For a rigid body rotating about a fixed axis, angular momentum L = I ω, where I is the moment of inertia about that axis. The rotational equation of motion τ_net = I α = dL/dt shows that torque changes angular momentum, exactly as force changes linear momentum. When no external torque acts, L is conserved.
You already know that for a point particle, angular momentum is L = r × p — a vector pointing perpendicular to the plane of rotation, with magnitude L = mvr for circular motion. A rigid body is simply a collection of particles all constrained to move together. Its total angular momentum is the sum of the angular momenta of every constituent particle. For rotation about a fixed axis, this sum collapses elegantly: each particle contributes m_i v_i r_i = m_i r_i² ω, and summing over all particles gives L = (Σ m_i r_i²) ω = I ω, where I is the moment of inertia — the rotational analog of mass, measuring how mass is distributed relative to the rotation axis.
The analogy with linear dynamics is exact and worth internalizing. Newton's second law says F_net = dp/dt: net force equals the rate of change of linear momentum. The rotational counterpart is τ_net = dL/dt: net torque equals the rate of change of angular momentum. For a rigid body with fixed axis and constant I, this becomes τ_net = I α, the rotational analog of F = ma.
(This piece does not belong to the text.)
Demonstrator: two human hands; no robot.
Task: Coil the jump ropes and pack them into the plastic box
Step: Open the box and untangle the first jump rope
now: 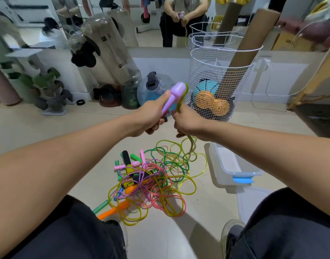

The cross product you studied lets you compute torque precisely: τ = r × F, so only the force component perpendicular to the moment arm produces torque, and the direction of τ (and thus the change in L) is given by the right-hand rule.
The most powerful consequence is conservation of angular momentum: when τ_net = 0, L = Iω is constant. A spinning ice skater pulling in her arms decreases I (mass moves closer to the axis), so ω must increase to keep L fixed — she spins faster. A gyroscope resists reorientation because a torque applied to it changes the direction of L without reducing its magnitude, causing precession rather than tipping over. Both effects follow from the same equation: dL/dt = τ_net. If that torque is zero in magnitude, L is constant in both magnitude and direction.
For rotation about an arbitrary axis (not necessarily a symmetry axis), the full picture requires the inertia tensor — a 3×3 matrix relating the angular velocity vector ω to the angular momentum vector L via L = I ω. The surprising result is that L and ω are not generally parallel: a body can spin in one direction while its angular momentum points in another. This is why wobbling occurs when an asymmetric object is thrown. Along special axes called principal axes, however, L and ω are parallel and the motion is stable — these are the eigenvectors of the inertia tensor. Understanding this connects the mechanics you've learned to matrix algebra and shows why rigid body dynamics is richer and more complex than the fixed-axis case that the formula L = Iω summarizes.